11 de agosto de 2010 | 11h35

Criador do relatório que é referência para o cálculo do custo das mudanças climáticas para o planeta, o economista britânico Nicholas Stern afirmou que falta vontade política para que aconteçam reduções significativas nas emissões de carbono. “Sabemos o que fazer, mas há grandes obstáculos, como a falta de compreensão dos benefícios de se fazer as coisas de uma outra maneira”, disse.

 

Para o economista, que está em São Paulo para participar do Fórum de Varejo 2010, a próxima década abrigará uma revolução industrial na qual a redução de emissões será ponto fundamental. “Será a revolução mais criativa de todas”, diz.
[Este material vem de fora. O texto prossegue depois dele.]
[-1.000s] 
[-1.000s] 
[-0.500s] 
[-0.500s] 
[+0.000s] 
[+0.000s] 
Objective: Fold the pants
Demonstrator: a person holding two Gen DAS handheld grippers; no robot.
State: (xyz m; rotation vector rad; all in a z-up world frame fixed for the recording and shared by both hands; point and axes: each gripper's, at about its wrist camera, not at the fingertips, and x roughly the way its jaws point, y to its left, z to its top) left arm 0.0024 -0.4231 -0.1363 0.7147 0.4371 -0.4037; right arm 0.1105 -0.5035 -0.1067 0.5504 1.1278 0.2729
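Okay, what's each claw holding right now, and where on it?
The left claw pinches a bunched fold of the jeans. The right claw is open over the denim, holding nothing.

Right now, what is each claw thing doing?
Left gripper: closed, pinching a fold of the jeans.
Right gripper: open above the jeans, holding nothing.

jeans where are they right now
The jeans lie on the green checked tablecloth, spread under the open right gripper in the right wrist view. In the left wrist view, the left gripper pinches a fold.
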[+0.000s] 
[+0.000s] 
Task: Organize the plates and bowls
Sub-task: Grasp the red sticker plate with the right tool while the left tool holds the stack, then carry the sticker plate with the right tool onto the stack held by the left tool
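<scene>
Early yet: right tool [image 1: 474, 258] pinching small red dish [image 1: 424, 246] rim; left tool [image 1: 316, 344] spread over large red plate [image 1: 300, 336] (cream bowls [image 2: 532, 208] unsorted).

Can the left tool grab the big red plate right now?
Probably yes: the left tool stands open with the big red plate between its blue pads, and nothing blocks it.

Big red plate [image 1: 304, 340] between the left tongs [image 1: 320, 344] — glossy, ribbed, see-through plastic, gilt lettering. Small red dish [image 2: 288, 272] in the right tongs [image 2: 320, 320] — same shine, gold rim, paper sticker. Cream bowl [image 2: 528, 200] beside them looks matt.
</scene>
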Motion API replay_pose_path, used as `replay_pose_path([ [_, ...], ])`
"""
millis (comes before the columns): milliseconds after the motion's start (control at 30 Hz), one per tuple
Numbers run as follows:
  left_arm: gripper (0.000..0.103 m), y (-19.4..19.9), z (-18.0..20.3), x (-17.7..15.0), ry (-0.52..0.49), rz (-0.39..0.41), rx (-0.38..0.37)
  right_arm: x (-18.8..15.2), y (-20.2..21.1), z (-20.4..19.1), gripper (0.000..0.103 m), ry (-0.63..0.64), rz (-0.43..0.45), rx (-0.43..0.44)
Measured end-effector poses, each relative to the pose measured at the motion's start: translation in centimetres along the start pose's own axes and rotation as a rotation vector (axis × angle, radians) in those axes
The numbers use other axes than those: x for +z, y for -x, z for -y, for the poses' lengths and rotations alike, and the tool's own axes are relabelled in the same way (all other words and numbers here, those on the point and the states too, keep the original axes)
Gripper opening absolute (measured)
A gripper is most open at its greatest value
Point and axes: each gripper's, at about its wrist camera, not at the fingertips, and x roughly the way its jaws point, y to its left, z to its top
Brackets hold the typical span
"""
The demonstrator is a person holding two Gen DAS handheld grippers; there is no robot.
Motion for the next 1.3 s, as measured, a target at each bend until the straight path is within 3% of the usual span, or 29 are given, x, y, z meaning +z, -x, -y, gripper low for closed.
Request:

O autor do Relatório Stern tratou do investimento em energias limpas e da eficiência do seu uso como um dever. “Os consumidores cada vez mais buscam informações sobre a fonte de energia daquilo que compram, o que faz com que o papel dos fornecedores seja muito importante.”

 

Stern elogiou os investimentos no desenvolvimento de energia limpa e a seriedade no tratamento ao tema pelo Brasil, país que considera bastante vulnerável à mudança climática. “Lula foi um dos poucos a sair de Copenhague com crédito”, afirmou, apontando para a fracassada conferência climática de 2009.